From an industrial R&D perspective, the design and development of protein therapeutics today appears somewhat akin to the rational design of small-molecule discovery back in the 1970s when lead compounds were generated from known physiological substrates or ligands. Facing a need to find novel and diverse small-molecule leads, attention in the 1980s centered on high-throughput screening (HTS) technologies and compound libraries. Those libraries, albeit large, were hardly diverse, with most therapeutic agents coming from a few target protein classes. Complementation of libraries with natural products, the development of combinatorial chemistry, and application of focused-library sets followed. This evolution, together with automated methods for content-rich assay systems and fast make-test cycles, enhanced discovery of novel, potent, and diverse lead series.
Contrast this with the present analagous processes for protein therapeutics: the discovery and development of novel biologics is hardly diverse, efficient or rapid. State-of-the art protein discovery and development use multiple expression hosts (e.g., mouse, E.coli, Chinese hamster ovary (CHO), and NS0) and several reformatting steps between hosts are often necessary during testing, scale-up, and production. The process of developing cell-based protein expression systems that are efficient, consistent, and scalable often is difficult and sometimes impossible using currently available technology.
To date, more than 150 protein drugs have been approved for clinical use, nearly all of which are produced in cell-based expression systems, such as E. coli, CHO cells, and Saccharomyces cerevisiae (S. cerevisea). These cell-based systems have several limitations, and many biologics can't be developed in these systems. For example, these systems only allow the overexpression of proteins that don't affect the physiology of the host cells. For many expression systems, identifying cell lines that stably synthesize high protein titers of the desired product is a time-consuming and labor-intensive process.
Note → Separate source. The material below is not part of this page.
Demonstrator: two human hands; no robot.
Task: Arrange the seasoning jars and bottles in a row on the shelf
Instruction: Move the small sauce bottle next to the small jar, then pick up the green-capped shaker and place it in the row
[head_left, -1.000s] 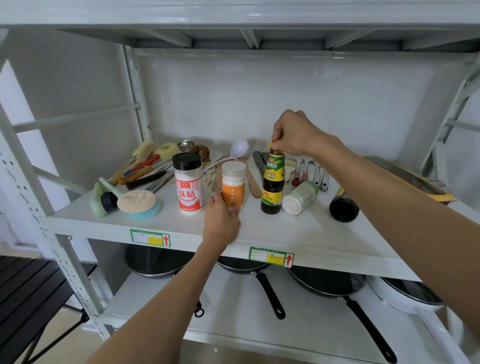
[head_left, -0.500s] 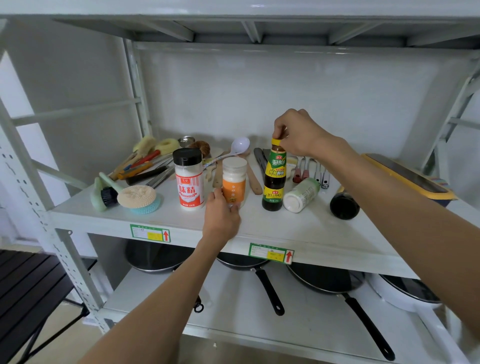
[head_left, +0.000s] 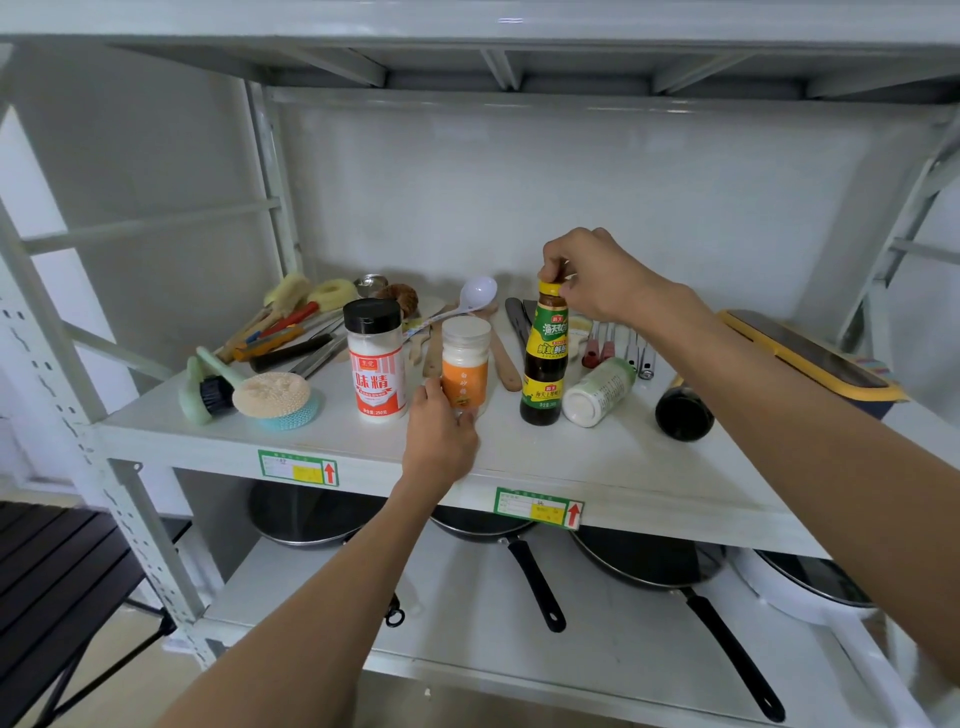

Ideally, the same production host for rapid variant discovery, production for animal testing, and manufacturing of a clinical candidate would be used.
Ideally, one would want to emulate the huge leap made in iterative drug design seen in small-molecule discovery, namely, rapid make-test cycles and generation of multiple parallel libraries of drug candidates with diverse structural elements to optimize activity while maintaining feasibility for manufacture. An ideal system would do the following:
As ambitious as such a system would seem, several exciting technologies are emerging that improve expression systems and enhance diversity to enable modification of intrinsic properties of proteins, such as enzyme catalytic efficiency or binding. Others combine different properties in single therapeutics by conjugation chemistries. Further emerging technologies can lead to more rapid and parallel expression of many protein drug candidates. Getting all of these desirable technologies into a single amenable platform that has the flexibility to be scaled and support cGMP manufacturing is in sight.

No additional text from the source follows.